As one stands before the mighty destructive storm that is Re-Evolve, the new three track release from Italian metallers Despite Exile one can only be impressed and left swollen in their inferno of sound. The release is a tumultuous mass of bone shattering and merciless power, each riff and rhythm an iron jab and every melody a scything flash of intrusive creativity, and though it may be slightly lacking on originality it more than defuses that with a skill and passion which welcomingly overwhelms and deeply pleasures.

Re-Evolve follows debut album Scarlet Reverie and marks a sure progress in the Despite Exile sound and songwriting. Arguably more melodic, definitely more technical and certainly more aggressive the release shows a maturity and tighter control in its nothing less than blood racing sounds and unbridled promise for things ahead. The quartet from Udine of vocalist Jei Durisotti, guitarists Sanchez Santini and Carlo Ferraro, bassist Giovanni Minozzi, and Sasha Veselinovic on drums has already won over their homeland with their prog/technical metal/deathcore blend as well as leaving it wasted with their live shows which has seen them share stages with the likes of Heart In Hand, It Prevails, Hopes Die Last, and Ready Set Fall. Their debut only went to garner further recognition and acclaim but Re-Evolve feels like being the trigger to wider acknowledgement and interest. There is a persistent flood of strong and impressive bands, something which will never dry up but few leave such a dent and lingering assault upon the senses as Despite Exile whilst making it truly pleasurable.

The EP opens with the immediately psyche stretching Oscillate. It eagerly winds up the pressure and intensity with a firmly gripping intrusive groove whilst the rhythms leave one punch drunk.  It is not all out war the track preferring to build the intensity through deliberate precise riffs and scouring melodic slices of steel. The vocals of Durisotti crawl through and rage against the ear dripping venom with his every breath to match the intrusive effect from the puncturing riffs and twisting melodic guitar invention. Though not the fiercest fire on the EP you can still feel flesh withering from the sonic heat of the track and one cannot ask for or expect a better opening to a release.

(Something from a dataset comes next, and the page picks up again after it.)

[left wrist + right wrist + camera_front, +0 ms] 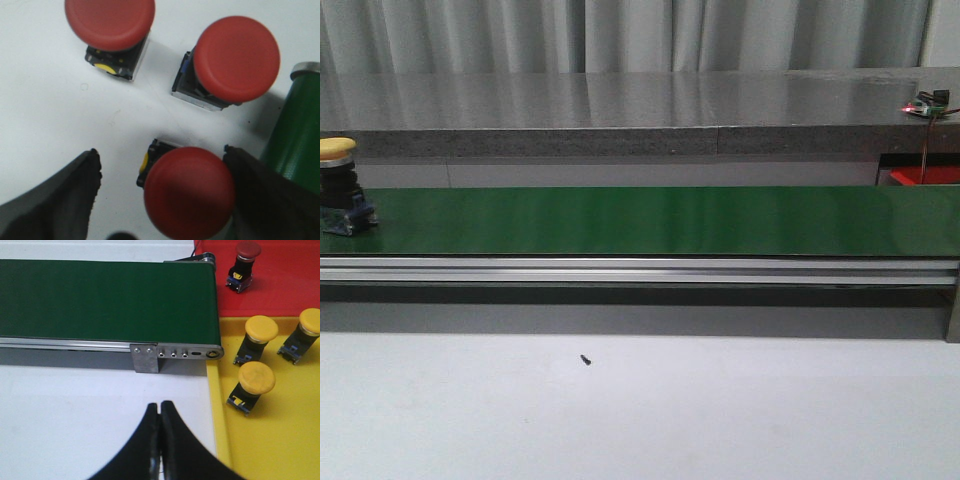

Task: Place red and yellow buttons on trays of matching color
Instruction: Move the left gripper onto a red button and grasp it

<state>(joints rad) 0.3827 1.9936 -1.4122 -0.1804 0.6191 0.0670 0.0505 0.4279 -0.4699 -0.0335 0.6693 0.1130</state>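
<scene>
Grey curtains hang behind the green belt (650, 220); you see a yellow button (338, 180) standing at its left end. At your left wrist, the left tool (162, 195) is spread around a red button (189, 192), apparently untouched, beside the belt. At your right wrist, the right tool (160, 440) is pressed together; beyond the belt's end sit the yellow tray (280, 440) with three yellow buttons and the red tray (290, 285) with one.

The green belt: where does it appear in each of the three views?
Front view: the belt runs across the whole picture, edge to edge.
Left wrist view: only its rounded end shows, at the right edge.
Right wrist view: it fills the upper left, ending beside the red tray.
Shared landmark: the belt itself.
</scene>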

Perfection Neutralized ignites a raging inferno next with its blistering energy and numbing intensity. With impressive breakdowns and melodies to scorch every cell the song has a slight schizophrenic nature. It is agitated, openly venomous, whilst assuming nothing but submission before its might. With melodies like blades through the ear and imaginative rhythms offering no sign of respite the track is a monstrous glory; even the emotive progressive element cannot defuse its snarl and ravenous heart.

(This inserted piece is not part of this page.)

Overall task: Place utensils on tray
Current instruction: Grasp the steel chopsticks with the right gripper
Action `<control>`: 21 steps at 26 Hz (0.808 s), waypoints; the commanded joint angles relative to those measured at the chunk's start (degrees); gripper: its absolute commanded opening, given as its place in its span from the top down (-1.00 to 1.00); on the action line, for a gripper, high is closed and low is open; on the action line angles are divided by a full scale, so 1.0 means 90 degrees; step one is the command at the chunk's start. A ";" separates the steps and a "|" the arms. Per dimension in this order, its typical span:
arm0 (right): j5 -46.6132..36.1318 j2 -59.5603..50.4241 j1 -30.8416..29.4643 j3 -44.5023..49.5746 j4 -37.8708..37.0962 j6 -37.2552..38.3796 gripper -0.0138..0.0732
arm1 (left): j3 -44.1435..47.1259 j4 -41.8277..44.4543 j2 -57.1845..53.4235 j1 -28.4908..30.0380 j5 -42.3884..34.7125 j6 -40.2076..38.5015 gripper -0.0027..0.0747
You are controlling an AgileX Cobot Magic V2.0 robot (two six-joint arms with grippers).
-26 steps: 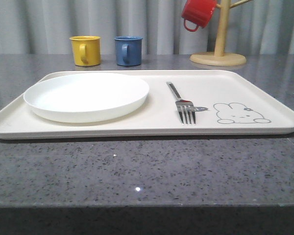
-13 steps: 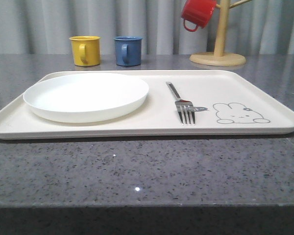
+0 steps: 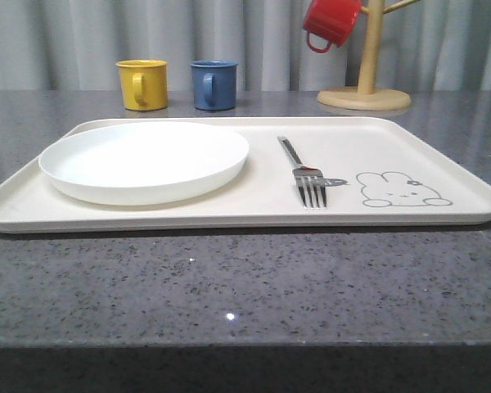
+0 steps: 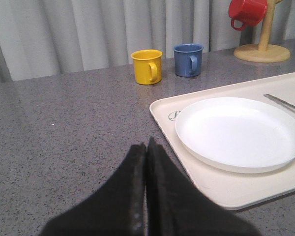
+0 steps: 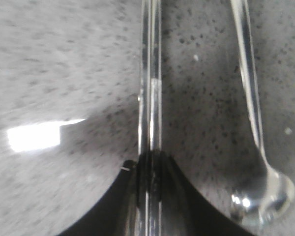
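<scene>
Chopsticks (image 5: 150, 98), lying together on the speckled grey tabletop (image 5: 64, 64), are clamped in the right pincer (image 5: 150, 179), with the spoon (image 5: 258, 147) just beside them. On the tray (image 3: 442, 155), a fork (image 3: 304, 173) rests beside the white plate (image 3: 145, 160). Left pincer (image 4: 146, 152) is pressed together, holding nothing.

Three cameras, one table.
Front view looks low across the tray (image 3: 442, 155); left wrist shares it; right wrist hovers close over the countertop (image 5: 64, 64).
</scene>
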 commanded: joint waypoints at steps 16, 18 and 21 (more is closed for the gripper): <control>0.0288 -0.1288 0.1163 -0.0432 0.0779 0.0145 0.55 | -0.0178 -0.0077 0.0075 0.0001 -0.0539 -0.0051 0.98; 0.0229 -0.1249 0.1419 -0.0432 0.0860 0.0205 0.55 | -0.0178 -0.0077 0.0075 0.0001 -0.0539 -0.0051 0.98; 0.0068 -0.1183 0.1809 -0.0432 0.0889 0.0358 0.55 | -0.0178 -0.0077 0.0075 0.0001 -0.0539 -0.0051 0.98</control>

Despite Exile end Re-Evolve with the excellent Mechanical and allow their softer side to emerge. Well one says softer but as ever each and every note, thought, and second is a brutal annihilation of the senses; it is just here the band bring an extra melodic grin to their intent. Ever evolving within its skin the track ventures into and awakens places untouched by others. It is nasty, vindictive and purse excellence, a song to leave women and children cowering and men on their knees. It is a beast of ingenuity and compulsive sounds which leaves one damning the band for there being only three tracks on the release.

With more than a spice of Meshuggah, Whitechapel, and Veil Of Maya to its blood Re-Evolve is a storm of fury which brings the most gratifying satisfaction. Despite Exile might have been a mere unheard whisper before in the ears of many but surely they will soon be the loudest and most welcome scream.